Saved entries
++++++++++++++++++++

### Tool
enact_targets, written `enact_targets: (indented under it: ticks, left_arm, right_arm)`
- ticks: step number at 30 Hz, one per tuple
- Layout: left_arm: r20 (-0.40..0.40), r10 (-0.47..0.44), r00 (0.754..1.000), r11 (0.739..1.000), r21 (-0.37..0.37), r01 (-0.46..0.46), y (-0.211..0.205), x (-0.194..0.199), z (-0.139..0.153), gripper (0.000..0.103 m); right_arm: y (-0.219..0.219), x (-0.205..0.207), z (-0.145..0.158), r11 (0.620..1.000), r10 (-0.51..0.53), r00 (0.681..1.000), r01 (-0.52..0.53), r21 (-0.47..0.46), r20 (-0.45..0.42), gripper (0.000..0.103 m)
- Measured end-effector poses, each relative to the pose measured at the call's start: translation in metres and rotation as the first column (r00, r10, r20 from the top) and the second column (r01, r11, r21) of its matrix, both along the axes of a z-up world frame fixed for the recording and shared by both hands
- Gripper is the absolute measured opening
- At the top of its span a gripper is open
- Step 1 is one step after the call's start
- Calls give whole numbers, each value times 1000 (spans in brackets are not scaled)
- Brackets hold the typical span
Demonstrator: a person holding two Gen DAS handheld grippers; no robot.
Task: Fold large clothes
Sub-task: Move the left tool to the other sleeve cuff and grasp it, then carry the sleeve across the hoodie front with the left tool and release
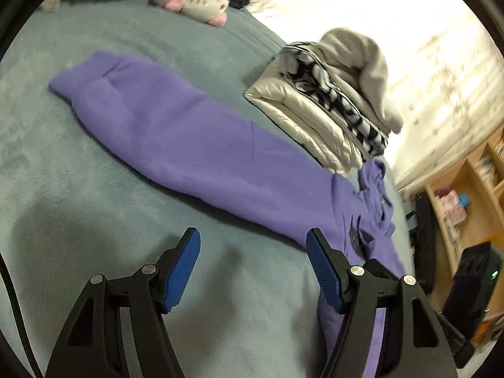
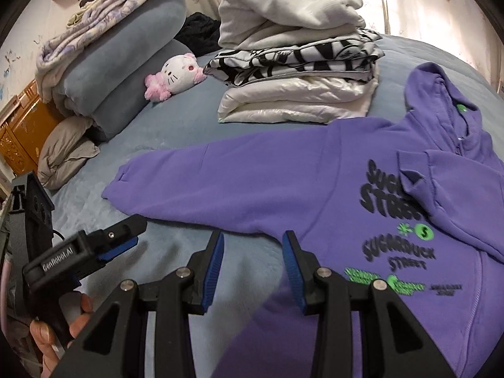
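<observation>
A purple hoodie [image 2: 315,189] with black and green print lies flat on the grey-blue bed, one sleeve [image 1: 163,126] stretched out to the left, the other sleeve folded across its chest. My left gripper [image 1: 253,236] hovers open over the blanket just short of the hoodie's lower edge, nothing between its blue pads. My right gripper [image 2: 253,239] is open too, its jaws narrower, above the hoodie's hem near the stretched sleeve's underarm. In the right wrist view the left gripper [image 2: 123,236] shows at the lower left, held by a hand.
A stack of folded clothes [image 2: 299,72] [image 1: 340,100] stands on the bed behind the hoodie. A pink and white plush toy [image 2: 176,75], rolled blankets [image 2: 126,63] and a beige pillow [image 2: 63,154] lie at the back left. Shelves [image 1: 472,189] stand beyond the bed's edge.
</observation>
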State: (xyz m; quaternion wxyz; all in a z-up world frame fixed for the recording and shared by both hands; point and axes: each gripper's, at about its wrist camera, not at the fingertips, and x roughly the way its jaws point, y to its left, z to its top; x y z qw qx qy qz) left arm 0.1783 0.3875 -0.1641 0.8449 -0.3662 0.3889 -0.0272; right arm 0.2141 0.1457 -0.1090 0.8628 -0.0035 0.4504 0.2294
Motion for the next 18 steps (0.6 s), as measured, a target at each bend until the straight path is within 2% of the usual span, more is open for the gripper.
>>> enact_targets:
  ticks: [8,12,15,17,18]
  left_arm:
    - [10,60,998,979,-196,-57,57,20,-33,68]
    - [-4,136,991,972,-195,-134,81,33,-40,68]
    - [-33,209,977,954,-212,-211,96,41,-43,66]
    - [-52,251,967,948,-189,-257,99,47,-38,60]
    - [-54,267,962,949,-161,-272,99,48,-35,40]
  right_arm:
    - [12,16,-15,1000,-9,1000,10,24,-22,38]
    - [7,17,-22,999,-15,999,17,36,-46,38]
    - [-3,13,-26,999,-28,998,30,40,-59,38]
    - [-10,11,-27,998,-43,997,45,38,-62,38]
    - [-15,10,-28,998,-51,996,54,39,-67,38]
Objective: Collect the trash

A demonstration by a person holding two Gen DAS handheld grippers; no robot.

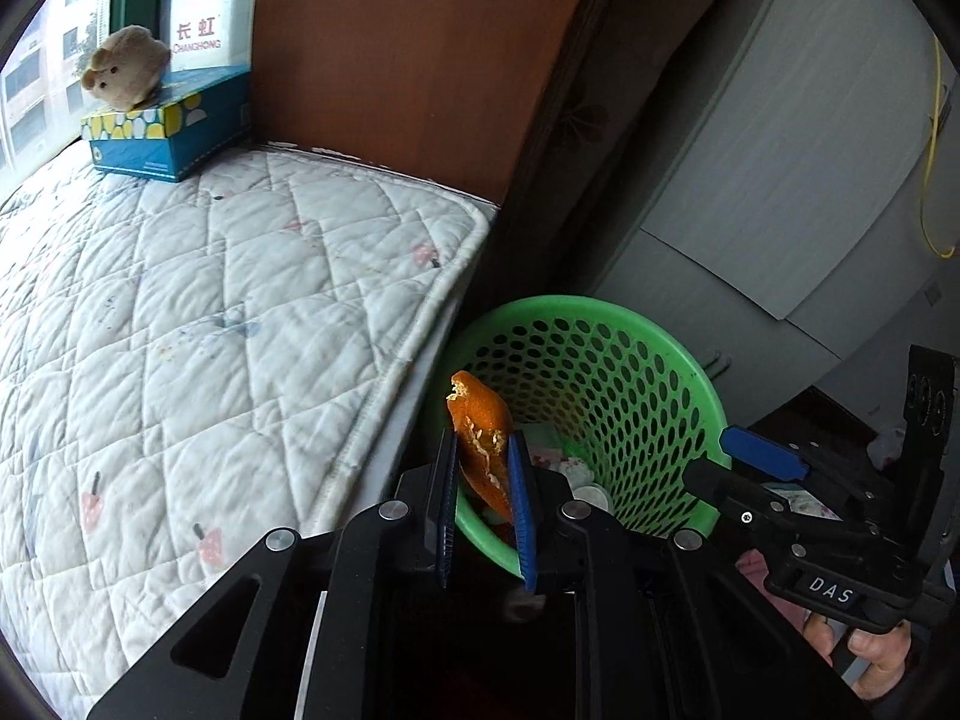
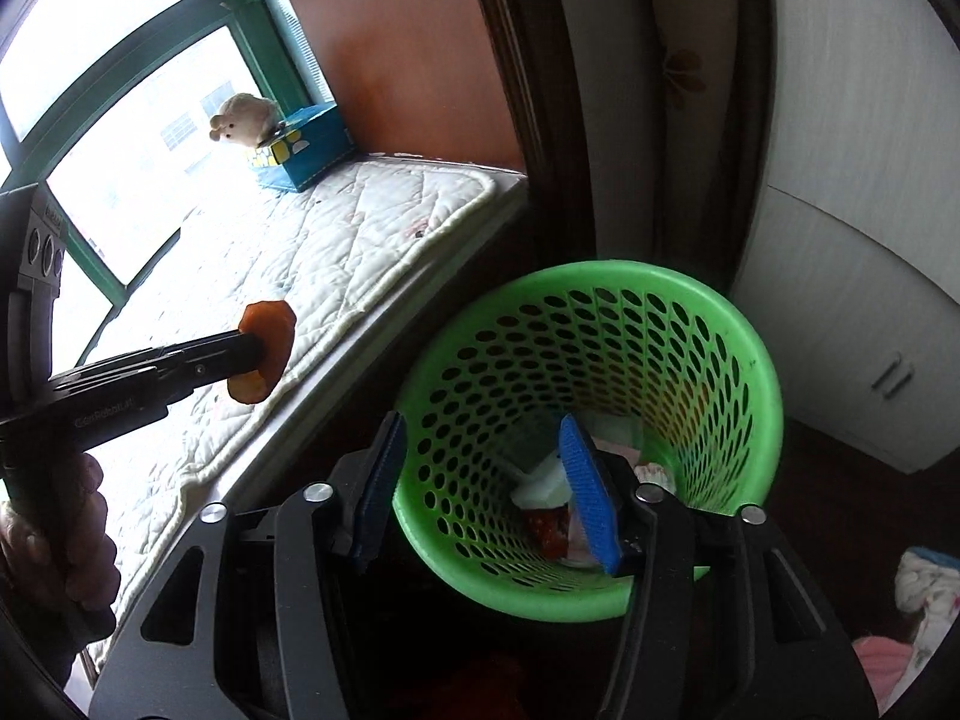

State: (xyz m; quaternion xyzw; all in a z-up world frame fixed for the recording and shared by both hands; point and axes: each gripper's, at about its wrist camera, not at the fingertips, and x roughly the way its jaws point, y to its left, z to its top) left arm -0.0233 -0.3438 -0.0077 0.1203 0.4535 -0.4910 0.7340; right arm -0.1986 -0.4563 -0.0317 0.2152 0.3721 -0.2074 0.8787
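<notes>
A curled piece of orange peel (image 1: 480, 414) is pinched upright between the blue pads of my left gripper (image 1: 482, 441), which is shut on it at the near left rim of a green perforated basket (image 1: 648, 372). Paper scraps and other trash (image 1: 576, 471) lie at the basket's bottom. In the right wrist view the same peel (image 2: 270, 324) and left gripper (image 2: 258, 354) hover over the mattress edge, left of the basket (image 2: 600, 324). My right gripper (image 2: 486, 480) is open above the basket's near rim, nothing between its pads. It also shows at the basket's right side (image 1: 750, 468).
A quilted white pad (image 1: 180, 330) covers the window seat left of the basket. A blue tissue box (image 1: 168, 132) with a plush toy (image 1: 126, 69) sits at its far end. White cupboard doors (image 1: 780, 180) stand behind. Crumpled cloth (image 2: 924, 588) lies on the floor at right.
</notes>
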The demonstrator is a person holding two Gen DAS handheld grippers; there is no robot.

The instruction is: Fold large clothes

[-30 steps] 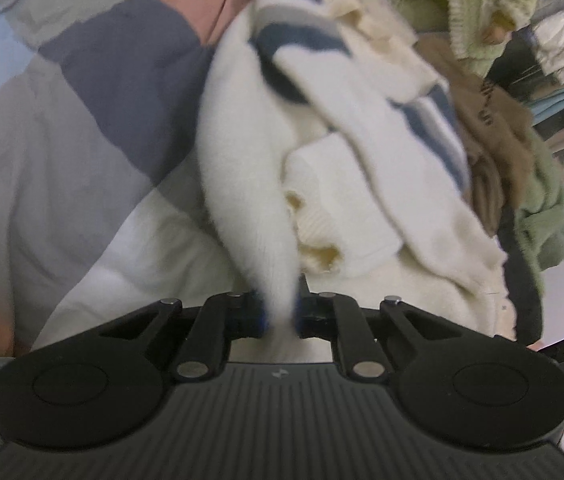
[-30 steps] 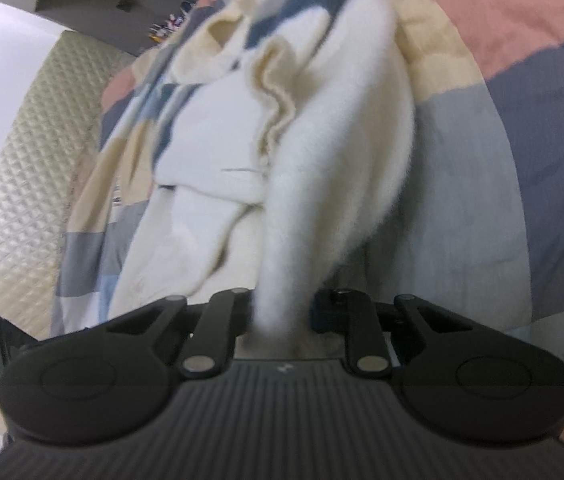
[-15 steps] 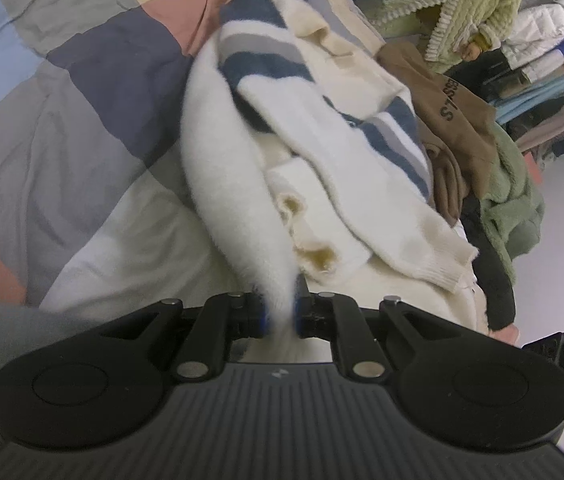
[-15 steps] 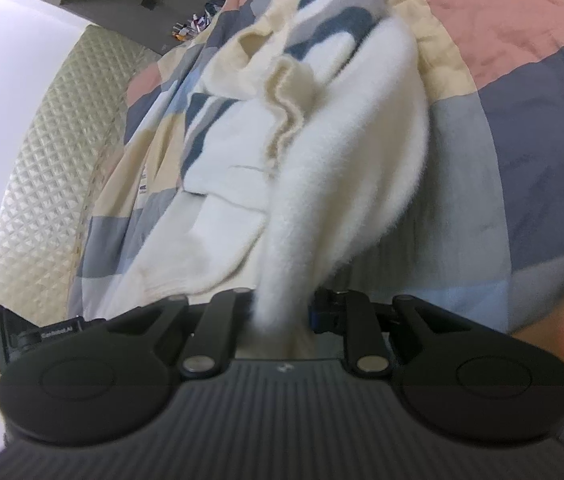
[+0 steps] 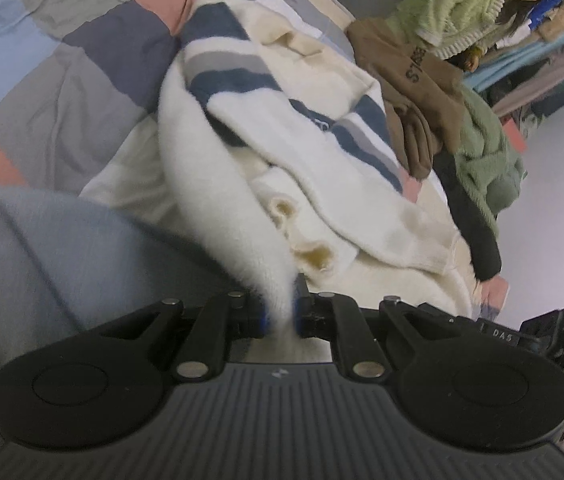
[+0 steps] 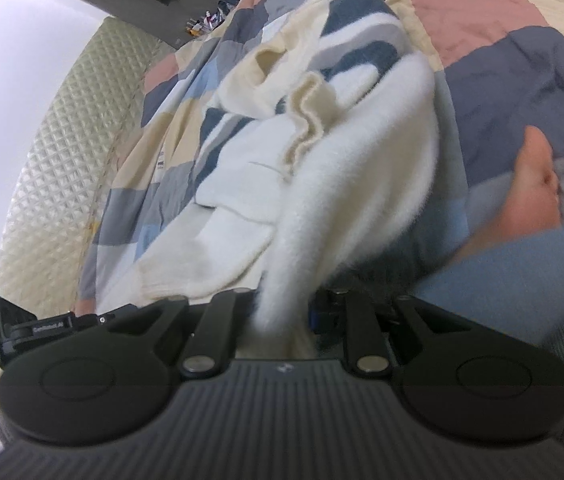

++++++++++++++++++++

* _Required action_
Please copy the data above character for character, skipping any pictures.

* _Written answer_
### Tool
enact_targets, written `enact_targets: (indented under it: ticks, left_arm, right_arm)`
- ticks: step number at 30 Hz, one per tuple
- Layout: left_arm: r20 (-0.40..0.40), r10 (-0.47..0.44), r00 (0.754..1.000), r11 (0.739..1.000), r21 (-0.37..0.37), r01 (-0.46..0.46), y (-0.211..0.205), x (-0.194..0.199), z (-0.139..0.153), gripper (0.000..0.103 m); right_arm: y (-0.219..0.219), x (-0.205..0.207), z (-0.145..0.158), r11 (0.620..1.000), r10 (-0.51..0.53), r00 (0.681..1.000), r01 (-0.52..0.53), r21 (-0.47..0.46), r20 (-0.45..0.42), gripper (0.000..0.103 m)
- Measured end-effector poses, each relative to the pose measured at the call's start: translation in metres and rotation as the first column (r00, r10, r20 from the top) and the second column (r01, r11, r21) of its matrix, both along the axes of a z-up world frame fixed for the recording and shared by both hands
- Gripper is the absolute measured opening
- At the top of its span a gripper is open
- Step 1 is one step after the call's start
- Calls give whole numbers, each value times 1000 (spans in brackets are not scaled)
- Brackets hold the typical span
Demonstrator: a person holding two Gen DAS handheld grippers; no robot.
Task: Fold large clothes
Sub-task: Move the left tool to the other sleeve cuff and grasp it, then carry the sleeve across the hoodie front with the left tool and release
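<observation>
A purple hoodie [image 2: 315,189] with black and green print lies flat on the grey-blue bed, one sleeve [image 1: 163,126] stretched out to the left, the other sleeve folded across its chest. My left gripper [image 1: 253,236] hovers open over the blanket just short of the hoodie's lower edge, nothing between its blue pads. My right gripper [image 2: 253,239] is open too, its jaws narrower, above the hoodie's hem near the stretched sleeve's underarm. In the right wrist view the left gripper [image 2: 123,236] shows at the lower left, held by a hand.
A stack of folded clothes [image 2: 299,72] [image 1: 340,100] stands on the bed behind the hoodie. A pink and white plush toy [image 2: 176,75], rolled blankets [image 2: 126,63] and a beige pillow [image 2: 63,154] lie at the back left. Shelves [image 1: 472,189] stand beyond the bed's edge.
</observation>
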State: (xyz m; quaternion wxyz; all in a z-up world frame fixed for the recording and shared by both hands; point and axes: each gripper's, at about its wrist camera, not at the fingertips, and x roughly the way its jaws point, y to its left, z to its top; x y z qw qx qy qz) left arm 0.1783 0.3875 -0.1641 0.8449 -0.3662 0.3889 -0.0272; right arm 0.2141 0.1457 -0.1090 0.8628 -0.0035 0.4504 0.2294
Motion for the next 18 steps (0.6 s), as measured, a target at each bend until the straight path is within 2% of the usual span, more is open for the gripper.
>>> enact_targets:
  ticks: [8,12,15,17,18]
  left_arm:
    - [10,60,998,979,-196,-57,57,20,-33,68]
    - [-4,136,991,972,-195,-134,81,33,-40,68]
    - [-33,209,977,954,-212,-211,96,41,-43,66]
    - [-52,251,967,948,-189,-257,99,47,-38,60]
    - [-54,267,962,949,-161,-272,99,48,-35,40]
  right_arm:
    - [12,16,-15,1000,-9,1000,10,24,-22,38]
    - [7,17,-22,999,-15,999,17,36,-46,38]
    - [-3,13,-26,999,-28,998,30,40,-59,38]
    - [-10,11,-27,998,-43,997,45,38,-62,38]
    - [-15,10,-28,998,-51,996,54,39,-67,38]
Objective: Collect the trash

A demonstration by a person holding two Gen DAS handheld grippers; no robot.


State: (xyz m; quaternion xyzw; all in a z-up world frame fixed for the recording and shared by both hands; point and axes: each gripper's, at about its wrist camera, not at the fingertips, and x roughly the way its jaws point, y to its left, z to its top) left arm -0.0233 -0.3438 -0.0077 0.1203 0.4535 -0.4910 0.7340; right arm -0.1986 -0.4563 -0.0317 0.2152 0.3721 -0.2074 0.8787
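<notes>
A curled piece of orange peel (image 1: 480, 414) is pinched upright between the blue pads of my left gripper (image 1: 482, 441), which is shut on it at the near left rim of a green perforated basket (image 1: 648, 372). Paper scraps and other trash (image 1: 576, 471) lie at the basket's bottom. In the right wrist view the same peel (image 2: 270, 324) and left gripper (image 2: 258, 354) hover over the mattress edge, left of the basket (image 2: 600, 324). My right gripper (image 2: 486, 480) is open above the basket's near rim, nothing between its pads. It also shows at the basket's right side (image 1: 750, 468).
A quilted white pad (image 1: 180, 330) covers the window seat left of the basket. A blue tissue box (image 1: 168, 132) with a plush toy (image 1: 126, 69) sits at its far end. White cupboard doors (image 1: 780, 180) stand behind. Crumpled cloth (image 2: 924, 588) lies on the floor at right.
</notes>
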The demonstrator is a person holding two Gen DAS handheld grippers; there is no robot.

The instruction is: Fold large clothes

[-30 steps] 
[-30 steps] 
[-15 steps] 
[-15 steps] 
[+0 steps] 
[+0 steps] 

This answer is complete as it stands.